Mario was beaten to the USAC title in 1967 by AJ Foyt and ’68 by Bobby Unser, but over those two years Andretti forged his reputation as ‘Mr Versatility’. He scored a spectacular win in the Daytona 500 in February, 1967 aboard a Holman Moody Ford, then took his first of three Sebring 12 Hour wins a month later co-driving a Ford MkIV with Bruce McLaren. Andretti drove in nine different categories that year and won 13 of the 45 races he started. He also made his Pike’s Peak debut driving Bobby Unser’s Lotus 24-Chevrolet and won the Hoosier 100 on the one-mile Indianapolis State Fairgrounds dirt track driving an Offy-powered dirt Championship car built by Eddie Kuzma.
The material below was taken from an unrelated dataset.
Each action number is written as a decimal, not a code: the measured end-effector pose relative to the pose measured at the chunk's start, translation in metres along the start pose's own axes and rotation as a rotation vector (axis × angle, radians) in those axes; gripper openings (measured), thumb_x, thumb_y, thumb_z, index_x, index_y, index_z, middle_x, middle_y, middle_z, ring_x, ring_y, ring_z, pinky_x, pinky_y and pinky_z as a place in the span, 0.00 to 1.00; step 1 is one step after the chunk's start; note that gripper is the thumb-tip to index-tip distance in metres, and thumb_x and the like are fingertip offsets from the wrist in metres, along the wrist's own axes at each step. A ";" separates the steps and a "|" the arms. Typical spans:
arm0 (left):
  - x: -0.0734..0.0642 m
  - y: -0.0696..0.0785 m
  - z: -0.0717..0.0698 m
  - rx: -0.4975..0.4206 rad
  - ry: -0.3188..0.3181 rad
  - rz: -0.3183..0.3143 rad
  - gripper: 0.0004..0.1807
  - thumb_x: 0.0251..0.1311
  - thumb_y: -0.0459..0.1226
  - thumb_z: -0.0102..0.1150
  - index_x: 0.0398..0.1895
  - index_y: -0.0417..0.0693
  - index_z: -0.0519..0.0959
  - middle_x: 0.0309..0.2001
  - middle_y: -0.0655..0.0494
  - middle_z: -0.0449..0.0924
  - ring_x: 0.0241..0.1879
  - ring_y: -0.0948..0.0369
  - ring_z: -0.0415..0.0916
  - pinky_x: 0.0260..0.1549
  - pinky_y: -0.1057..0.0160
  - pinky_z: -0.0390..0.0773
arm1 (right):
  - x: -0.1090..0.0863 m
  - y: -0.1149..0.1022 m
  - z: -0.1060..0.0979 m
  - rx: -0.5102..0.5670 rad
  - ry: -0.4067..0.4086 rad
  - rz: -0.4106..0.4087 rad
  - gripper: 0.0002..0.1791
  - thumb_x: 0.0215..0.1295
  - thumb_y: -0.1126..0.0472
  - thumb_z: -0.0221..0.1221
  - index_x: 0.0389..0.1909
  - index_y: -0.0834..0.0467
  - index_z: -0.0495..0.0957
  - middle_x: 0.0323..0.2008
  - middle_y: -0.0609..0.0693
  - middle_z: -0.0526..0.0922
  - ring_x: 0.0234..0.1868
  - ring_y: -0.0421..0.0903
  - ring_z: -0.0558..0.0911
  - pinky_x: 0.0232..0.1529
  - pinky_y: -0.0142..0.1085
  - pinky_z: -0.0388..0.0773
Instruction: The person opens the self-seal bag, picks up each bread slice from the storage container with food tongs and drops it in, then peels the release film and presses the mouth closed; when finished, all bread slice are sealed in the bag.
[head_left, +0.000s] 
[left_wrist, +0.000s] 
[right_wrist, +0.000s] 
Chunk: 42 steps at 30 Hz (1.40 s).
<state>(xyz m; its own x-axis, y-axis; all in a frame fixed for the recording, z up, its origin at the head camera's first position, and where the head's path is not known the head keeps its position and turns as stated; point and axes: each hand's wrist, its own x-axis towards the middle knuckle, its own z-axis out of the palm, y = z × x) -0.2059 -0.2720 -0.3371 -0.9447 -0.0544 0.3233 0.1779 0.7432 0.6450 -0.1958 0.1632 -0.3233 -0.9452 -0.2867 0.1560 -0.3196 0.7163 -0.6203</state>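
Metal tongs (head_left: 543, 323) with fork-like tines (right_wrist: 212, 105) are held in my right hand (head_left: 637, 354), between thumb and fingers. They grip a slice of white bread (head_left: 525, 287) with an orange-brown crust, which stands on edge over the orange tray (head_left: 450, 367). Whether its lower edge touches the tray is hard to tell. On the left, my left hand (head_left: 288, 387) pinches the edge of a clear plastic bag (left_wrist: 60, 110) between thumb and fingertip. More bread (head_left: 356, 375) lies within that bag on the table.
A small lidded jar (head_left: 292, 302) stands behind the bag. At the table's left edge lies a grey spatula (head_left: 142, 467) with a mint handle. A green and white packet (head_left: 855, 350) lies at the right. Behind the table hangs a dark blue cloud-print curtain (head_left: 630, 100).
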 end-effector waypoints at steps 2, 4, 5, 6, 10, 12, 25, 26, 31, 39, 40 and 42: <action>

Andretti at Sedalia, 1970. Courtesy of Torres/Racemaker
USAC Championship racing on the dirt was at its historic height at the time. The cars were beautiful with no wings of any kind, skinny tyres and plenty of power, requiring superb throttle control. Guys like Andretti, Foyt, Parnelli Jones and the Unsers always say those cars were among the most challenging and satisfying to drive and Mario is particularly proud of the three USAC Championships he won between 1965-’69.
“In those days you had to be strong on big speedways, short ovals, road courses and dirt tracks too,” Andretti remarks. “You had to be able to win on every type of track and in different cars. There were 28 USAC races in 1968 and through those years the USAC Championship may have been the most diversified championship in racing. In ’69 we had the championship clinched by August and I could have stayed home from Riverside but we went out there and won it. I will match that period of five years in my career with anyone.”
Andretti (11) dices with Fred Lorenzon at Daytona, 1967
For my book Mario Andretti: A Driving Passion, published in 2001, Mario and I compiled a list of all the races he drove over his exceptionally long 40 year career. We were unable to list the early stock car races he drove in 1959 and ’60, but according to our statistics from 1961-2000 he drove 179 different cars in 879 races in more than 20 categories. His record shows 111 wins and 109 poles, humbling the much narrower, F1-centric records of the likes of Schumacher, Senna, Prost, Vettel and Mansell. I don’t think there’s any doubt about who may have been the world’s most versatile and complete racing driver.